Defence corroborated the statement recorded under section .164 Cr.P.C by calling the Magistrate as defence witness
22. All the facts proved in this case clearly indicate M’s willingness to accompany the appellant and even celebrate their marriage. However, she did not support the statement under Section 164 Cr. PC. To entirely discard that statement, the trial court observed that:
“In this case, on the orders of the Inspector of P.W.-16 had produced the girl Madheena before the Judicial Magistrate Court, Erode and she has given a statement voluntarily u/s.164 Cr.PC. To prove that the aforesaid statement was not given on any compulsion, no evidences have been put forth before this court.”
The above surmise by the trial court is untenable. The prosecution did not concededly produce the Judicial Magistrate who recorded the statement; however, that officer was available and was stationed at Erode. She deposed during the trial, as DW-1, and importantly affirmed the veracity of the victim’s statement (Ex. P-4) by stating as follows:
“It is a true statement given by the said girl wilfully. The said statement was not given on compulsion. It is correct if it is stated that, (M), in her statement, had told me that, I and my neighbour who was in the nearby house, by name Yuvaprakash are in love for the past 1 1/2 years, we used to talk to each other frequently over phone, my grand-mother on seeing me speaking over the phone had told my father about it, I took pesticide for ants and attempted to commit suicide….”

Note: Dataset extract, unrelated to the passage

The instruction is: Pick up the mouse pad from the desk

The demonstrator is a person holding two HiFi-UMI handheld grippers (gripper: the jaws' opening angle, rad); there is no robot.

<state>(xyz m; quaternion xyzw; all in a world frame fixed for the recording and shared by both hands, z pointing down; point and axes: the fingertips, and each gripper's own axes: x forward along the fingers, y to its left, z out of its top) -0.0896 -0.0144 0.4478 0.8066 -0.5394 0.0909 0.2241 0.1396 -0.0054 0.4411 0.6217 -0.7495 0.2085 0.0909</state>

The prosecution did not even cross examine this witness. Having regard to these overall factors, the court is of the opinion that M’s statement under Section 164 of the Cr. PC contained a truthful narration of the events. This, in other words, meant that there was no penetrative sexual assault on her. Therefore, the provisions of the POCSO Act will not be applicable in this case. The impugned judgment set aside the charge under Section 366 IPC against the appellant. The charges against him, under Section 6 of the POCSO Act as well as Section 10 of the Prohibition of Child Marriage Act, cannot be sustained; the findings of the courts below, i.e., conviction and sentences imposed are, therefore, set aside.
Party
P. YUVAPRAKASH vs. STATE REP. BY INSPECTOR OF POLICE – CRIMINAL APPEAL NO (S). 1898 OF 2023 – JULY 18, 2023.